Salil Kumar Datta, J.
1. This is an appeal against a decree of affirmance in a suit for specific performance of a contract of reconveyance of the suit property. The defendant No. 2 sold the suit property to the defendant No. 1 by a registered kobala dated Dec. 7, 1959 (Agrahayan 20, 1366 B. S) for a consideration of Rs. 250/- only. On the same date the defendant No. 1 executed an agreement agreeing to reconvey the same property to the vendor, his heirs or nominees if the said amount of Rs. 250/- was paid to him at a time within Kartick, 1370 B. S. The plaintiff purchased the said property with the benefit of the agreement for reconveyance from the defendant No. 2 by a registered kobala dated May 5, 1960 for consideration. The plaintiff thereafter by notice dated Sept. 14, 1963 requested the defendant No. 1 to execute the reconveyance on receipt of the sum of Rs. 250/- but the defendant No. 1 failed to execute the deed as required. Thereupon the plaintiff on deposit of the sum of Rs. 250/- in Court instituted the connected suit on Nov. 19, 1963 praying a decree in usual terms for specific performance of the contract against the defendant No. 1 in respect of the suit property.
2. The suit was contested by the defendant No. 1 who filed a written statement denying inter alia the locus standi of the plaintiff to purchase the property, as the defendant No. 2 as vendor had no subsisting interest in the property. It was further stated that the right to the reconvey was confined only to the vendor or his heirs and legal representatives and to no one else. It was further stated that the plaintiff in collusion with the defendant No. 2 interpolated the agreement by causing some words to be written in the agreement in 'tolapat'. It may be stated here that in the agreement of reconveyance, the words (vernacular omitted) ('or your nominated person') had been written after and squeezed in and above the words (vernacular omitted) ('to you or to your heirs') followed by an explanation at the bottom by the deed-writer. It was accordingly submitted that the suit should be dismissed.
3. The learned Munsif in a trial on evidence decreed the suit which was affirmed on appeal except in regard to cost which was disallowed. This appeal is against this decision.
4. Mr. Samanta learned Advocate appearing for the appellant defendant No. 1 submitted that the first appellate Court had found that the interpolations were suspicious but error in law was committed in not dismissing the suit on the ground that suspicion was not proof. He further submitted that in view of the admission of the deed-writer in evidence that the said additions were written by him without any instruction from either party, the Courts erred in law in decreeing the suit on that basis.

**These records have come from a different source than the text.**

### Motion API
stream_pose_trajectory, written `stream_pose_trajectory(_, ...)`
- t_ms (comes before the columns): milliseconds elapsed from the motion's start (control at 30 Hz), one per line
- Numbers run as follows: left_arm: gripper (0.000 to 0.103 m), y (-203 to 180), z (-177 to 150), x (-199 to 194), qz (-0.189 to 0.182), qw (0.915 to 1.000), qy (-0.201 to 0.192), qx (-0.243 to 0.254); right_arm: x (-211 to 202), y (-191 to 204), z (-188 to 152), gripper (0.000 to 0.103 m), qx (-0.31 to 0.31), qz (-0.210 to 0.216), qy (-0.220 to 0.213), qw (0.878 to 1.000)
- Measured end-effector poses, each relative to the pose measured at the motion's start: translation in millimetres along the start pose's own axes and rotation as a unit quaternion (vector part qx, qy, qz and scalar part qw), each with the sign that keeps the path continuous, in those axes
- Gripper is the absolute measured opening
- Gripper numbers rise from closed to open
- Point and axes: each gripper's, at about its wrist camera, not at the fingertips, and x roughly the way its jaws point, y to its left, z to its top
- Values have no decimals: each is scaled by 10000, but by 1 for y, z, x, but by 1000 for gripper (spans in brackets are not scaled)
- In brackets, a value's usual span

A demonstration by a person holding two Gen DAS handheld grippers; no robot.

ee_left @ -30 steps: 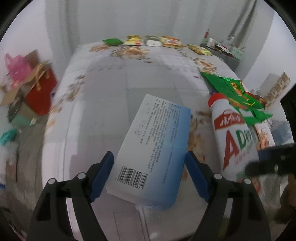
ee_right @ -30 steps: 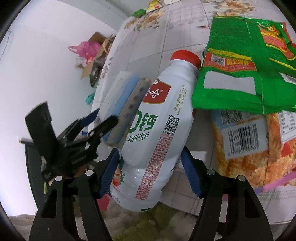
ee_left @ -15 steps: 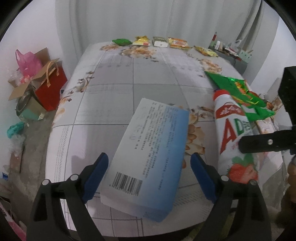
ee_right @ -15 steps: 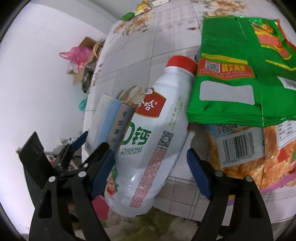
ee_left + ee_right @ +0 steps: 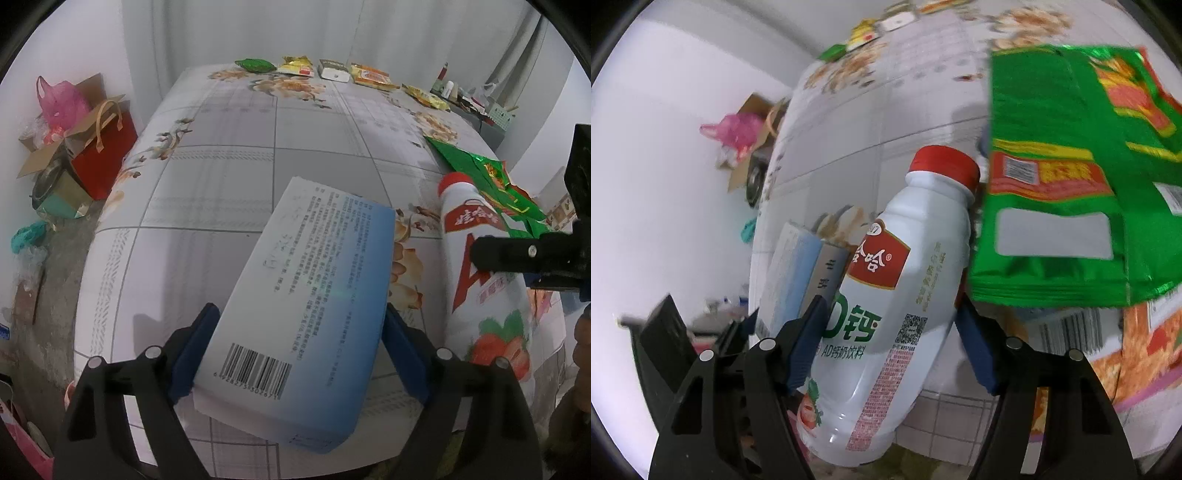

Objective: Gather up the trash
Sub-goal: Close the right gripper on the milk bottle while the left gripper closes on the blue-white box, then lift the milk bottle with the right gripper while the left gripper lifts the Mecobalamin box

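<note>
So we're at the big table [image 5: 236, 155] with the floral grid cloth, snack wrappers lined up along its far edge. Over on the right side there's a green snack bag [image 5: 1071, 184] lying flat, partly on top of an orange packet [image 5: 1145, 354]. Our left gripper [image 5: 299, 354] has its blue pads pressed on both long sides of a blue-and-white box [image 5: 306, 295], barcode end toward us, so it's clamped on that near the table's front edge. Just beside it, our right gripper [image 5: 890, 339] pinches a white AD calcium drink bottle [image 5: 897, 317] around its middle, red cap [image 5: 945, 164] pointing away and nearly touching the green bag. Whether the bottle's bottom rests on the table is hard to tell, honestly.
</note>
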Motion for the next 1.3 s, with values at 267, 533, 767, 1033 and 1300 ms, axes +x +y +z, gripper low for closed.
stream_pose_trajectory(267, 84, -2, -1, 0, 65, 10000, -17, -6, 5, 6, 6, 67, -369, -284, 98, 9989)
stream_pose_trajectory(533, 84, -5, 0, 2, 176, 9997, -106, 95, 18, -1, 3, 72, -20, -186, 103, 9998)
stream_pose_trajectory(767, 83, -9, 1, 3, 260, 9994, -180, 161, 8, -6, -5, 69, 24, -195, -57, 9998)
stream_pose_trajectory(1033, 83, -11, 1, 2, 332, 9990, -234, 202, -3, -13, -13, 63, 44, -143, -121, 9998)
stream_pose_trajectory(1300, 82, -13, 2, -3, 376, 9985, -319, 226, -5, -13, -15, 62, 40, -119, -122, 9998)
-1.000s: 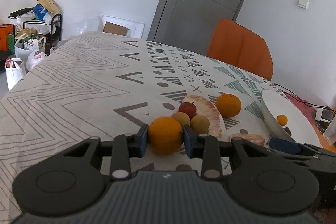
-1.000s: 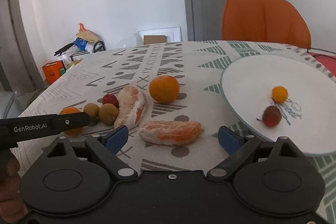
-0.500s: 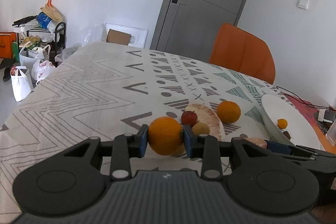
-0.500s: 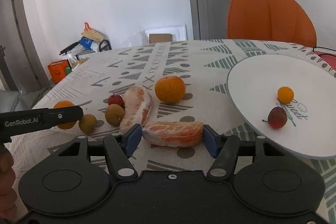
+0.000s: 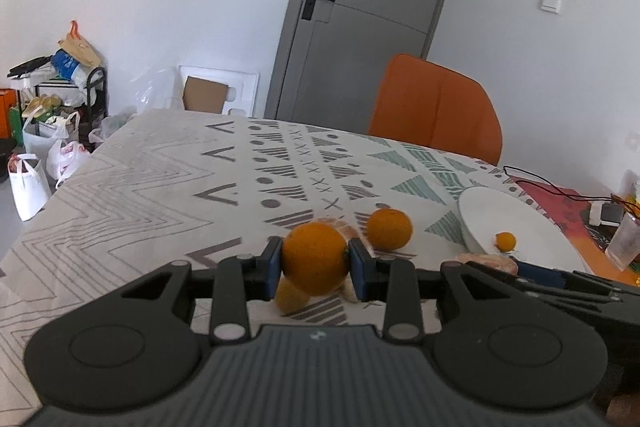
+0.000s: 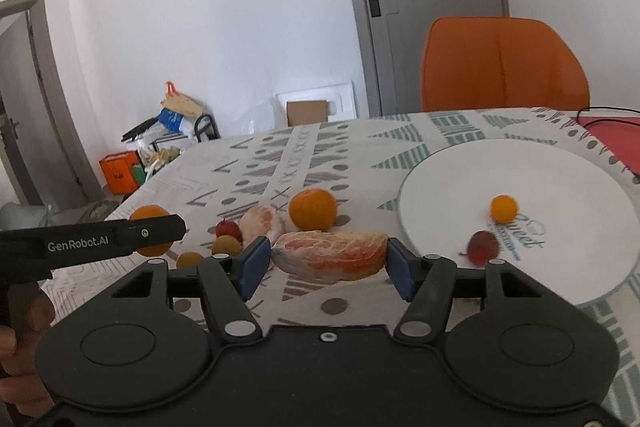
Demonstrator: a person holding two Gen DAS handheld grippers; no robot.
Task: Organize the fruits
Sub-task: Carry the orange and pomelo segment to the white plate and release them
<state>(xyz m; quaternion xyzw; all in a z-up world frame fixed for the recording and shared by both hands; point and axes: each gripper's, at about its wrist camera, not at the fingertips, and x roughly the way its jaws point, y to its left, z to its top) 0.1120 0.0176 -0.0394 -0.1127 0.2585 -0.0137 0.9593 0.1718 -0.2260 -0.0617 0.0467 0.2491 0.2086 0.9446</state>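
A patterned cloth is covering the counter [image 6: 360, 155] in a white-walled room. The white plate [image 6: 560, 163] at right is holding only a kumquat [image 6: 503, 208] and a small red fruit [image 6: 483, 247]. The left hand-held gripper [image 5: 315, 269] is clamping an orange [image 5: 315, 258]; the right hand-held gripper [image 6: 326, 263] is gripping a peeled pomelo segment [image 6: 332, 255]. Another orange [image 6: 313, 209], another segment [image 6: 262, 225] and small fruits are waiting on the cloth, so most sorting seems left.

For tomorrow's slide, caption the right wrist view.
Right tongs grip a peeled grapefruit segment beside the white plate.
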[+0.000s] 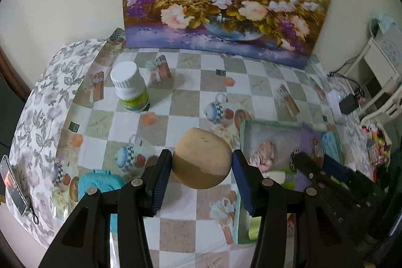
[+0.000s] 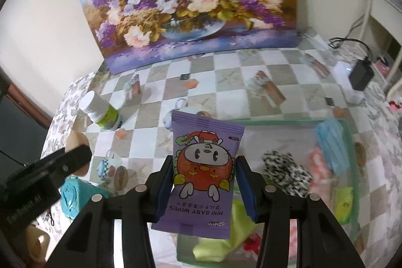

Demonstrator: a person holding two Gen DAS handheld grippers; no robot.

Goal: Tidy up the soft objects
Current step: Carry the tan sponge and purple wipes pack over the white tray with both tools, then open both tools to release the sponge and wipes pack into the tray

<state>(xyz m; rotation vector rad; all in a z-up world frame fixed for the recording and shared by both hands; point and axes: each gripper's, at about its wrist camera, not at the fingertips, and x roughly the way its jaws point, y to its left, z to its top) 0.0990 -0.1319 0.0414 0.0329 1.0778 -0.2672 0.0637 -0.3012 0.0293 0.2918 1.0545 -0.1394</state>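
Tan ball (image 1: pixel 202 158) btwn left fingers (image 1: pixel 160 176), purple wipes pack (image 2: pixel 204 173) btwn right fingers (image 2: pixel 245 189)

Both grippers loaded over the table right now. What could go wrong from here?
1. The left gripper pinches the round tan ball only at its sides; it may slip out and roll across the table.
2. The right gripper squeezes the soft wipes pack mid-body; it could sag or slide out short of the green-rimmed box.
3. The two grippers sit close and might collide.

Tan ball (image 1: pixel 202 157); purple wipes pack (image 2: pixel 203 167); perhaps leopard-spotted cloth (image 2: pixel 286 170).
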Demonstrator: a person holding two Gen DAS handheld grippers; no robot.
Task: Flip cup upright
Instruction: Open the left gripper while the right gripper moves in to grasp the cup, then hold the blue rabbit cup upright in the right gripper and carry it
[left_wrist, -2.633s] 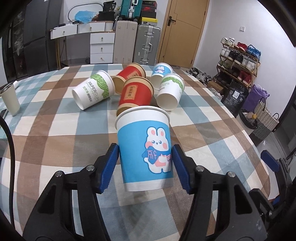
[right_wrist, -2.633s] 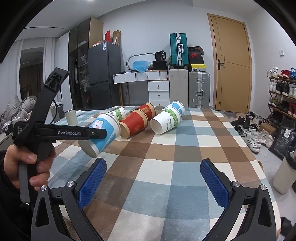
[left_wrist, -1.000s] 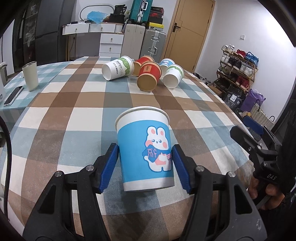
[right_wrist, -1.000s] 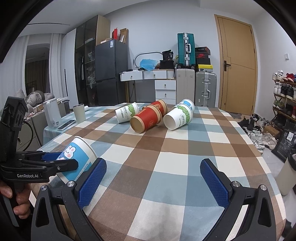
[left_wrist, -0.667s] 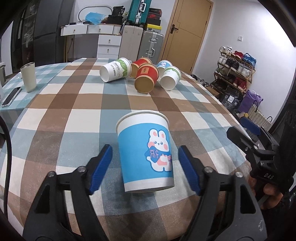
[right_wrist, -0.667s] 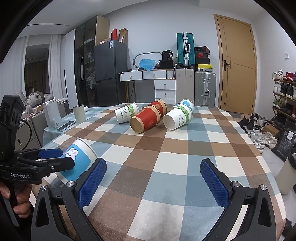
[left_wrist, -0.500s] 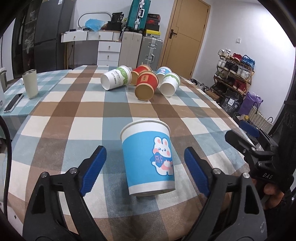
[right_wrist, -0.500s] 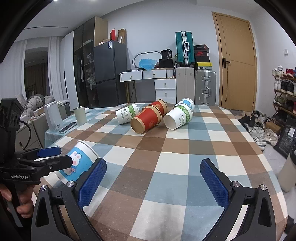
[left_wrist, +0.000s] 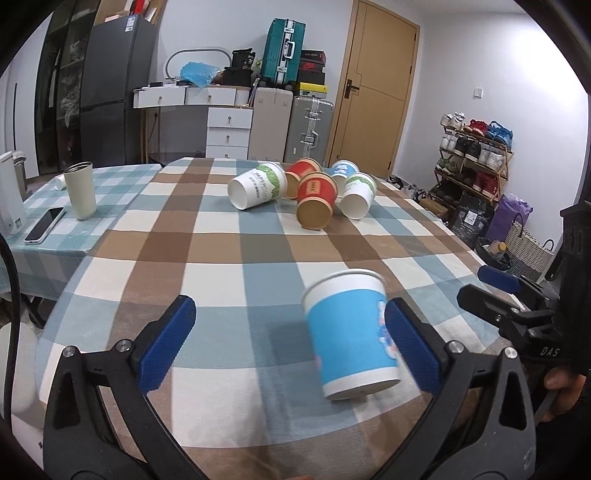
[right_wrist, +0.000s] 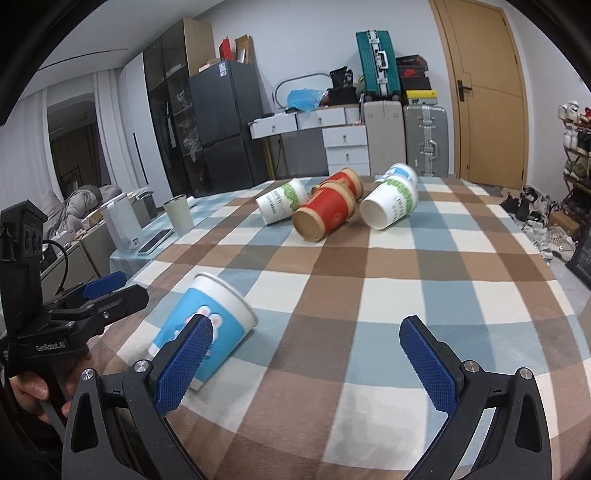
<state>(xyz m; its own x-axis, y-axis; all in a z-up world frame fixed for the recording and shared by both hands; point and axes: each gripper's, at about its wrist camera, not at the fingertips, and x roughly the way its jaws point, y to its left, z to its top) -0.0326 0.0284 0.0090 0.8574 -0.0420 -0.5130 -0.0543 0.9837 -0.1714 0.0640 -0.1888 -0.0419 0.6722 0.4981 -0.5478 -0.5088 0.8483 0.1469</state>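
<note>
Blue paper cup with rabbit print (left_wrist: 351, 332) stands mouth-up on the checked desk (left_wrist: 229, 243), near the edge closest to the person; its picture is blurred and it looks slightly tilted, so whether it sits fully settled cannot be told. Left claw (left_wrist: 288, 343) spread wide, holding nothing: the cup stands just beside its right pad, contact unclear, and well apart from its left pad. Right claw (right_wrist: 306, 363) also wide open and empty; the cup (right_wrist: 205, 325) is to its left, partly behind the left pad. Judgement: this cup's flip is done. Beyond the blue cup, toward the far end of the desk, a cluster of five cups (left_wrist: 303, 190) lies on its sides — two red, two white-and-green, one blue-and-white — untouched. Those look like the remaining work.
</note>
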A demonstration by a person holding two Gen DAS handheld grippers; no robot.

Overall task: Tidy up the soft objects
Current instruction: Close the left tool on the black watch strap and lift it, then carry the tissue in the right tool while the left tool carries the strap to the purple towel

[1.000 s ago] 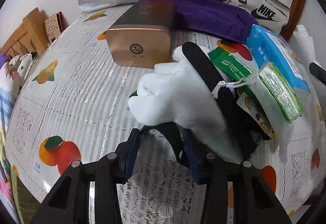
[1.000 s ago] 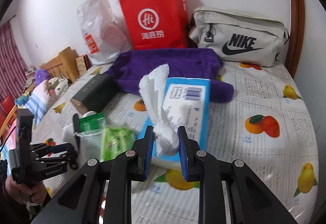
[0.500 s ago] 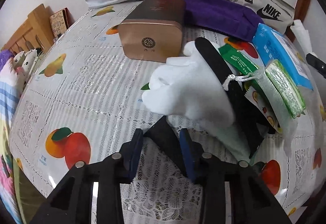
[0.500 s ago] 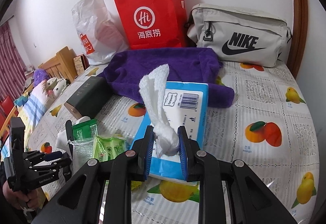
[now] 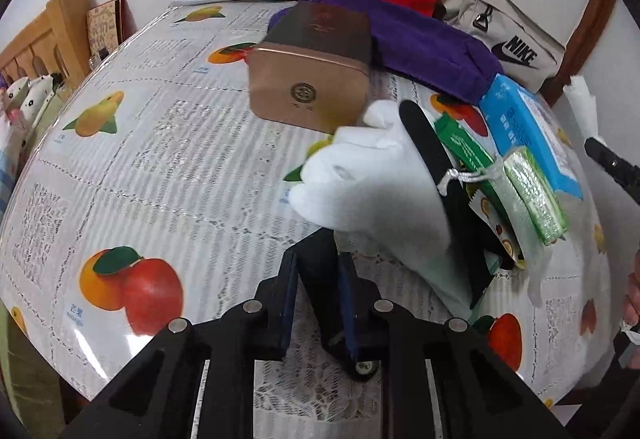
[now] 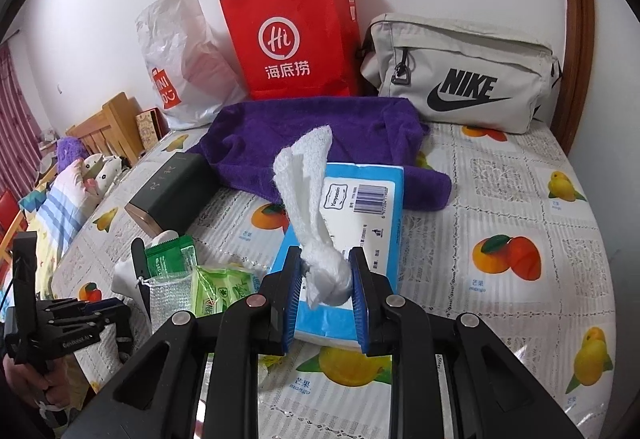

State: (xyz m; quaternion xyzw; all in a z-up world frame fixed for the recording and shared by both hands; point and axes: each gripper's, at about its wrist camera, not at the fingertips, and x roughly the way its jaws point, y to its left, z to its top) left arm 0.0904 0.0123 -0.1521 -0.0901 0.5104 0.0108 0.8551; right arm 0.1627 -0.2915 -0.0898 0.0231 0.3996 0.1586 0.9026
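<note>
My left gripper (image 5: 318, 279) is low in the left wrist view; its jaws are closing, and a fold of black fabric (image 5: 320, 259) fills the gap between the blue pads. That black strip (image 5: 424, 143) runs back under a white soft cloth (image 5: 368, 191). In the right wrist view my right gripper (image 6: 326, 281) is shut on the knotted end of a white woven cloth (image 6: 304, 175), held above a blue tissue pack (image 6: 360, 207). The left gripper (image 6: 116, 309) shows at that view's lower left, in a person's hand.
On the fruit-print tablecloth (image 5: 160, 167) lie a bronze tin box (image 5: 308, 87), a purple towel (image 6: 320, 143), a green packet (image 5: 464, 147) and a mesh pouch with green tissues (image 5: 532, 195). A red paper bag (image 6: 292, 39), a white plastic bag (image 6: 180, 59) and a Nike bag (image 6: 460, 79) line the wall.
The left gripper's jaws have narrowed onto the black fabric fold, and the gripper has shifted a little across the table. The right gripper holds the white cloth as before.
</note>
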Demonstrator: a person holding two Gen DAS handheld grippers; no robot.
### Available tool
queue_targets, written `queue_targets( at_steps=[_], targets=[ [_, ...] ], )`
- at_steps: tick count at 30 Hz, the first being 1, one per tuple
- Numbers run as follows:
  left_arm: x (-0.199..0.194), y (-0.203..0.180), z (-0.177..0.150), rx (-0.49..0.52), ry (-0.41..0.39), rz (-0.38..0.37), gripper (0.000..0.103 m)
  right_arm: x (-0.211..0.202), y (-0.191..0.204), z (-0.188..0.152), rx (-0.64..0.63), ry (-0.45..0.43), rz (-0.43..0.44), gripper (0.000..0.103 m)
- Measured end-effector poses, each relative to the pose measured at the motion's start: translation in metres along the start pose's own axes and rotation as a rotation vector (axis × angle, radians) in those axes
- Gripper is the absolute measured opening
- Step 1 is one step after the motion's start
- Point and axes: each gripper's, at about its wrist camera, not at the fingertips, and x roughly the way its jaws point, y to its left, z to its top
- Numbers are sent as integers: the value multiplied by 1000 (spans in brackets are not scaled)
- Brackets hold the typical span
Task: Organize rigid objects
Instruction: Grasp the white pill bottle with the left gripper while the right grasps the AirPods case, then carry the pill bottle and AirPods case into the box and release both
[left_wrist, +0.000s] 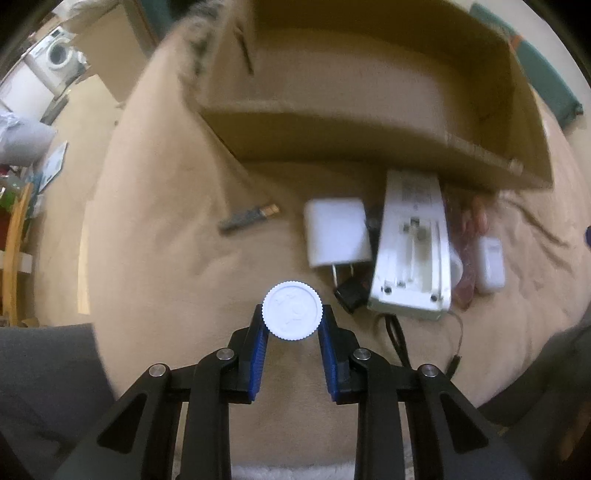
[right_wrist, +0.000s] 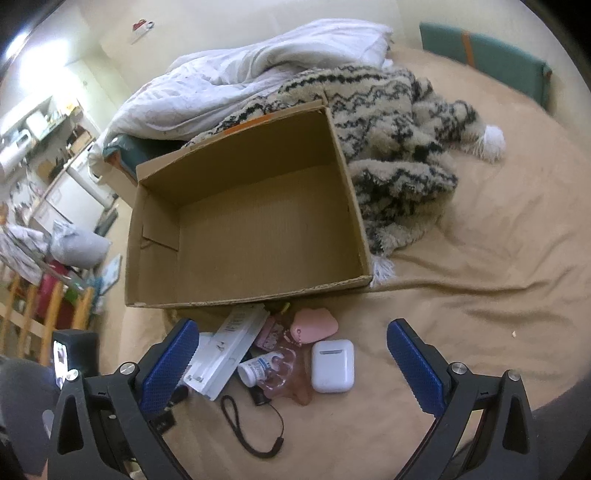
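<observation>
Gripping a white ridged cap (left_wrist: 292, 311), the left gripper (left_wrist: 291, 325) is clamping its jaws while the right gripper (right_wrist: 291, 354) is hovering, jaws apart, over the bed (right_wrist: 480, 280).

We read the left wrist view as looking steeply down, close over the tan bedsheet (left_wrist: 166, 221), with the cardboard box (left_wrist: 332, 140) at its upper edge. The right wrist view sits higher and farther back, tilted forward across the box (right_wrist: 251, 221). Both share the box and the white elongated device (left_wrist: 410, 251) (right_wrist: 225, 354).
</observation>
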Motion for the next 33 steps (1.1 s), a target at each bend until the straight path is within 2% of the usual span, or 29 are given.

5. Mr. Ghosh, learned Advocate for the defendant respondent No. 1 submitted that the decision is based on findings of fact which should not be interfered with in a second appeal. Further the relief which was a discretionary remedy was rightly allowed in the attending circumstances.
6. Section 15 Clauses (a) and (b) of the Specific Relief Act, 1963 indicates that the specific performance of contract may be obtained by a party to the contract or his representative in interest or his principal. This right will not be available where the personal quality of such party is a material ingredient of the contract. The right will not be available also where the contract provides that the interest of the party shall not be assigned except where such party has already performed his part of the contract or the performance of the representative or the principal has been accepted by the other party.
7. In the case before us, the deed-writer stated in evidence that the disputed words which were written as there were omissions though on his own without instructions from either of the parties. He further stated that the deed was read over and explained by him to the parties and that the explanation at the bottom was written at the same time when the deed was written. The defendant No. 1 in evidence did not dispute these assertions. It is accordingly difficult to hold that these were interpolations subsequently made as alleged.
8. Even if the writings are held as interpolations, there is no provision in the agreement restricting assignment of the interest in the agreement. In absence of such restrictive clause, it is not possible to hold that the plaintiff as the representative in interest by assignment is not entitled to the specific performance of the contract. The Courts below rightly decreed the suit in the circumstances.
9. The appeal accordingly fails and is dismissed without any order as to costs in the circumstances.